Today’s topics include Google adding trust labels to help users identify credible news sources; attackers exploiting Microsoft’s Dynamic Data Exchange protocol; Cisco unveiling a $1 billion smart cities infrastructure program; and the launch of the Quad9 DNS internet security service.
Google will soon employ Trust Indicator labels next to stories in Google News to help users more easily identify content from credible sources.
This effort is part of the broader initiative called the Trust Project hosted by the Santa Clara University’s Markkula Center for Applied Ethics, which is designed to give readers more context on online articles to distinguish legitimate journalistic content from misinformation and promotional material. Participating news organizations include Google, Facebook, Twitter, Bing, the Washington Post, the Economist, The Globe and Mail, Italy’s La Repubblica and the Trinity Mirror.
The Trust Project has developed eight initial trust indicators that publishers can add to their site’s code so search engines can pick up and include them.

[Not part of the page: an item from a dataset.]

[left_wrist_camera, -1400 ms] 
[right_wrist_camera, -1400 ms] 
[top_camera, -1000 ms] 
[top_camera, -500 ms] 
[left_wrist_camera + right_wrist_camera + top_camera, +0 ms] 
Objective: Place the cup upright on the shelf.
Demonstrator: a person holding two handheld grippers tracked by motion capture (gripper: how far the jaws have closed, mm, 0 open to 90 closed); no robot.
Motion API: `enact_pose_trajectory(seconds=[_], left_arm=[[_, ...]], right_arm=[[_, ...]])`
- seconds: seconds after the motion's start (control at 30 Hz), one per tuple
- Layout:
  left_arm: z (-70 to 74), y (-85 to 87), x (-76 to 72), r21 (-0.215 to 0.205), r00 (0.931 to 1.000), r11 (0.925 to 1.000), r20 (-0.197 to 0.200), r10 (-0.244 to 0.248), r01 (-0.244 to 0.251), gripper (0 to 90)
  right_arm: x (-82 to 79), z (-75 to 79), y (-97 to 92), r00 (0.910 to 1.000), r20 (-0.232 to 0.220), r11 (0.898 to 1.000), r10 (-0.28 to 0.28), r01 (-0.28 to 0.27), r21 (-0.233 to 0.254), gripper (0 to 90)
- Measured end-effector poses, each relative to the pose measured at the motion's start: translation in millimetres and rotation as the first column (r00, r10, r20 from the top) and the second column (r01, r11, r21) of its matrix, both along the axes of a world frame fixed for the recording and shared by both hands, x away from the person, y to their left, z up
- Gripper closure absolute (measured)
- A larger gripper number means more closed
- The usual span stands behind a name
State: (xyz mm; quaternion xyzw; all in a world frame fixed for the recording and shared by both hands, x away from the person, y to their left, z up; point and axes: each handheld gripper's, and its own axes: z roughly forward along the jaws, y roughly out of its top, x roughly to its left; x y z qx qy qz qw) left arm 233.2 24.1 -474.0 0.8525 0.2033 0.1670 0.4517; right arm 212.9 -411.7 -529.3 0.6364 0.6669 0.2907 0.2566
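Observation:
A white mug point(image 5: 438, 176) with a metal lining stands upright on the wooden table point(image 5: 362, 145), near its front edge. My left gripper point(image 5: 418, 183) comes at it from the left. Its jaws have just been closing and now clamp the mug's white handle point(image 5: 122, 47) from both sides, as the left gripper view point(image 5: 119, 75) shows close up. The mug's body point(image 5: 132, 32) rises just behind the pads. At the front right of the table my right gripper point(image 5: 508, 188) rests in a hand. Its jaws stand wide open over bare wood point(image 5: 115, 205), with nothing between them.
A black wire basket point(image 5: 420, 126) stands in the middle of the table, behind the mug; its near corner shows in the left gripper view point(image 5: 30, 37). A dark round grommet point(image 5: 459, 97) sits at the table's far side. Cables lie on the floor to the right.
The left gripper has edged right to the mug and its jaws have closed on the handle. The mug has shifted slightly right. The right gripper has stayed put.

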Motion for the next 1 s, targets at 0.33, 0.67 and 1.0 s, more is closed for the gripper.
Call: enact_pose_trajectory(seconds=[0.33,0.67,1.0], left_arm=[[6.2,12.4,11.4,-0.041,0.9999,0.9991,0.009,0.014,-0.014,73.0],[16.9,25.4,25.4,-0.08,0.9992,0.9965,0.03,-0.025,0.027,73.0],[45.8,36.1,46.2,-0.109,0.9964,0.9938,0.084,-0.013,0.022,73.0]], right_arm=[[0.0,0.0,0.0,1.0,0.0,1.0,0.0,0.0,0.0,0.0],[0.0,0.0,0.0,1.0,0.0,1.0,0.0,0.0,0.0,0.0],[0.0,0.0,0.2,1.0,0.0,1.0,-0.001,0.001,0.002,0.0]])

These include indicators for a publisher’s reliability, author expertise, type of content, citations and references, and diverse voices.
Internet security firm Zscaler reported Nov. 15 that online attackers have used a feature of Microsoft Office documents, known as the Dynamic Data Exchange protocol, to download and execute malware in at least three separate campaigns.
The DDE fields allow a document to automatically update its data from external sources, but can also be used to embed a link to malicious code, causing the Office applications to download and execute malware. Microsoft acknowledged the issue on Nov. 8 but does not consider it a vulnerability because the program alerts the user to the activity.
According to Mohd Sadique, head researcher with Zscaler’s ThreatLabZ team, “[A]ttackers are [maliciously] stealing a user’s sensitive information, uploading and executing malware on a user’s machine, [and] altering the user’s data.” Microsoft has added warnings when documents try to open external data and is urging users to take care when opening attachments from untrusted sources.
Cisco Systems announced on Nov. 14 its new $1 billion City Infrastructure Financing Acceleration Program, aimed to make it easier, faster and more affordable for cities around the world to fund and adopt technologies that will transform their communities. The funding will be provided through Cisco Capital in partnership with private equity firm Digital Alpha Advisors and pension fund investors APG Asset Management and Whitehelm Capital.
“Funding is a major stumbling block for municipalities beginning their smart city transformation,” said Anil Menon, global president of Cisco’s Smart+Connected Communities. He added that with its partners, “Cisco will bring the capital and expertise it takes to make smart city projects a reality.”
Whether a city is trying to reduce energy usage, ease traffic and parking, or boost public transportation ridership and revenues, the program will help assemble the right type or suite of finance instruments with minimal initial investment.
IBM, Packet Clearing House and the Global Cyber Alliance announced on Nov. 16 the launch of Quad9 DNS, a free service to help internet users reduce risk and stay secure online.
Domain Name Service is a foundational element of internet infrastructure, matching IP addresses with domain names. The name “Quad9” is a reference to the service’s IP address of 9.9.9.9, which IBM has owned since the 1980s.
Paul Griswold, director of Strategy & Product Management at IBM X-Force, told eWEEK, “We were saving 9.9.9.9 for the right project, and the value Quad9 is going to bring to the public is [that] project.” With Quad9, DNS queries from users are routed through the secure platform, helping to protect users from security threats.